Personal information
- Full name: Evan Hewitt
- Date of birth: 7 July 1978 (age 46)
- Original team(s): Subiaco
- Draft: 23rd, 1996 AFL draft
- Height: 193 cm (6 ft 4 in)
- Weight: 95 kg (209 lb)

Playing career^{1}
- Years: Club / Games (Goals)
- 1997 – 2000: North Melbourne / 33 (22)
- 2001 – 2002: Adelaide / 15 0(6)
- Total:  / 48 (28)
- ^{1} Playing statistics correct to the end of 2002.

Career highlights
- AFL Rising Star nominee: 1998;

= Evan Hewitt =

Australian rules footballer

Evan Hewitt (born 7 July 1978) is a former Australian rules footballer who played with North Melbourne and Adelaide in the Australian Football League (AFL).

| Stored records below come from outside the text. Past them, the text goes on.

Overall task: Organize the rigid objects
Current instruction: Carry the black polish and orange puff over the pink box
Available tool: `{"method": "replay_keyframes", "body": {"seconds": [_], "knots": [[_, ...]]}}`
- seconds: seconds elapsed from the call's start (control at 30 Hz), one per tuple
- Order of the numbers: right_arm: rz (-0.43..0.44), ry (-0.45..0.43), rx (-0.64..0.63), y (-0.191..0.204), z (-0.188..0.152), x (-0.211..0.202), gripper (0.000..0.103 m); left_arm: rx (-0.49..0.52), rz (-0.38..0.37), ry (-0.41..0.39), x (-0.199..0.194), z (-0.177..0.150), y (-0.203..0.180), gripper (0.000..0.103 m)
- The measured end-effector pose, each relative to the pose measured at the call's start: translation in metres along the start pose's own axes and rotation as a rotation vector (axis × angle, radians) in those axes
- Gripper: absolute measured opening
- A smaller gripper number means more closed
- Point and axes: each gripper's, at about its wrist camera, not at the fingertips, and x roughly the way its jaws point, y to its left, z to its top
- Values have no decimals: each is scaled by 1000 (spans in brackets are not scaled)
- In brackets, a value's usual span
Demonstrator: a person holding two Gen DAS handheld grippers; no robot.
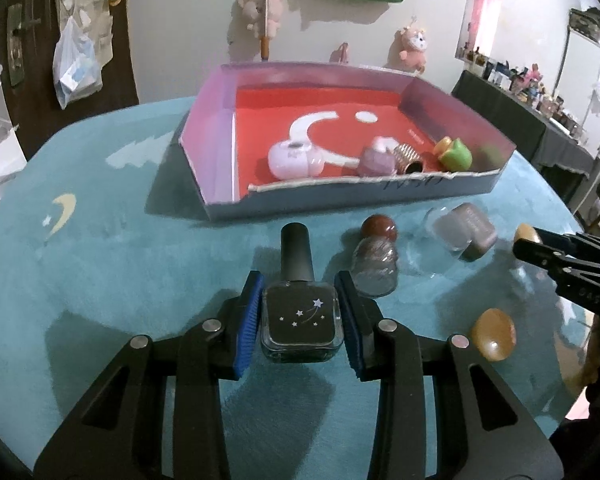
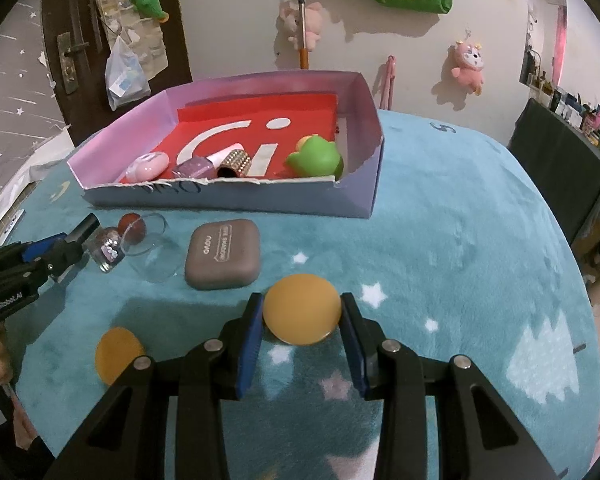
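- Left gripper (image 1: 302, 318) jaws clamp our dark nail-polish bottle (image 1: 300, 312) on the teal worktop (image 1: 120, 280)
- Right gripper (image 2: 302, 320) jaws pinch an orange ball (image 2: 302, 308)
- Pick step; next we judge both need lifting over the near wall into the box (image 2: 236, 200)

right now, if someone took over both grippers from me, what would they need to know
Left gripper: shut on the black nail polish bottle, which is on the teal mat.
Right gripper: shut on an orange ball, also at mat level.
Already in the box: pink case, purple bottle, studded gold tube, green toy.
Not yet in, on the mat: second orange ball, grey case, clear glass cup, glitter bottle, red ball.
Next, probably: carry both held items into the box.
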Motion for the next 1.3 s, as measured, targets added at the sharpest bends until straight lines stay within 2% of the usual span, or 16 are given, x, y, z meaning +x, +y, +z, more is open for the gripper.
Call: {"method": "replay_keyframes", "body": {"seconds": [0.13, 0.3, 0.43, 0.5, 0.67, 0.87, 1.1, 1.3], "knots": [[25, -32, -8, 2, 10, -8, 40, 23, -22, -51, -14, 15, -7, 34], [59, -86, -46, 10, 44, -16, 40, 54, -90, -103, -17, 52, -18, 34], [99, -94, -86, 16, 83, -8, 40, 103, -136, -70, 7, 89, -28, 34], [108, -76, -108, 18, 103, 5, 40, 126, -141, -45, 25, 106, -32, 34], [112, 37, -146, 20, 142, 50, 40, 175, -132, 47, 76, 139, -40, 34], [86, 184, -163, 16, 164, 102, 40, 197, -105, 164, 127, 158, -41, 34], [55, 307, -204, 20, 170, 137, 40, 197, -114, 264, 153, 160, -42, 34], [38, 349, -222, 23, 174, 148, 40, 215, -95, 272, 156, 160, -44, 34]]}}
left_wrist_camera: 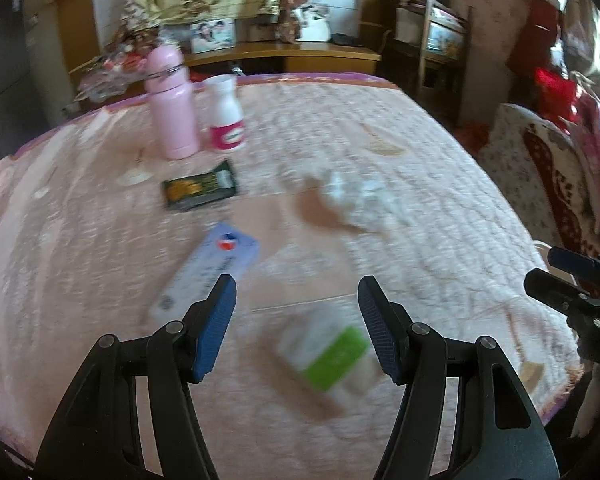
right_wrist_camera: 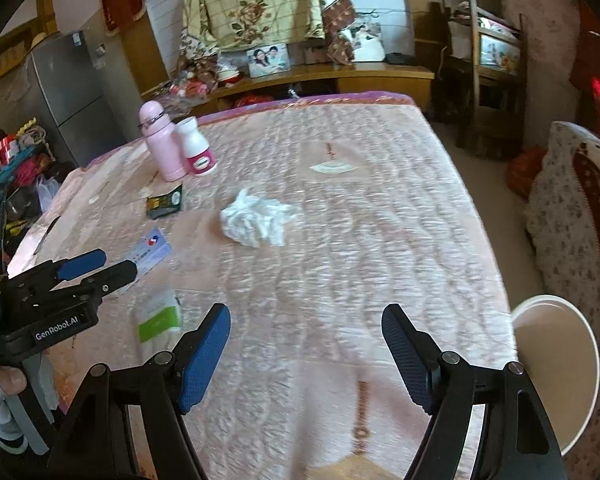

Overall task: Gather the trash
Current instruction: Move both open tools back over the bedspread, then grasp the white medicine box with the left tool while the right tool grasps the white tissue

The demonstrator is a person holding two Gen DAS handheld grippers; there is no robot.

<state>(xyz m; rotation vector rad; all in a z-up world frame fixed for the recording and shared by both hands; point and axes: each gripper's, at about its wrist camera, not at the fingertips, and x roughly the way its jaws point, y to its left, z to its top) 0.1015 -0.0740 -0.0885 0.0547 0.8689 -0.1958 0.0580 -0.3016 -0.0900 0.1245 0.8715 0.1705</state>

Hewitt arrived at North Melbourne from WAFL club Subiaco, having been recruited with the 23rd selection of the 1996 AFL draft. He was unable to hold down a key forward spot at North Melbourne as Wayne Carey and Corey McKernan were first choices. Hewitt, who spent some time in the ruck, did however manage to put together 19 games in 1998 and win an AFL Rising Star nomination. The following season he could only manage four games due to the strength of the Kangaroos team, which went on to claim their second premiership in four seasons.

The Kangaroos traded Hewitt to Adelaide in the 2000 AFL draft, for pick 23 Drew Petrie. He appeared in an elimination final with Adelaide in 2001 but after playing just two games in 2002 he was delisted.

Returning to Western Australia, Hewitt signed with South Fremantle in 2003 and had a four-year stint in the WAFL. He topped the club's goal-kicking in his last two seasons, with 53 goals in their premiership year of 2005 and 61 goals in 2006.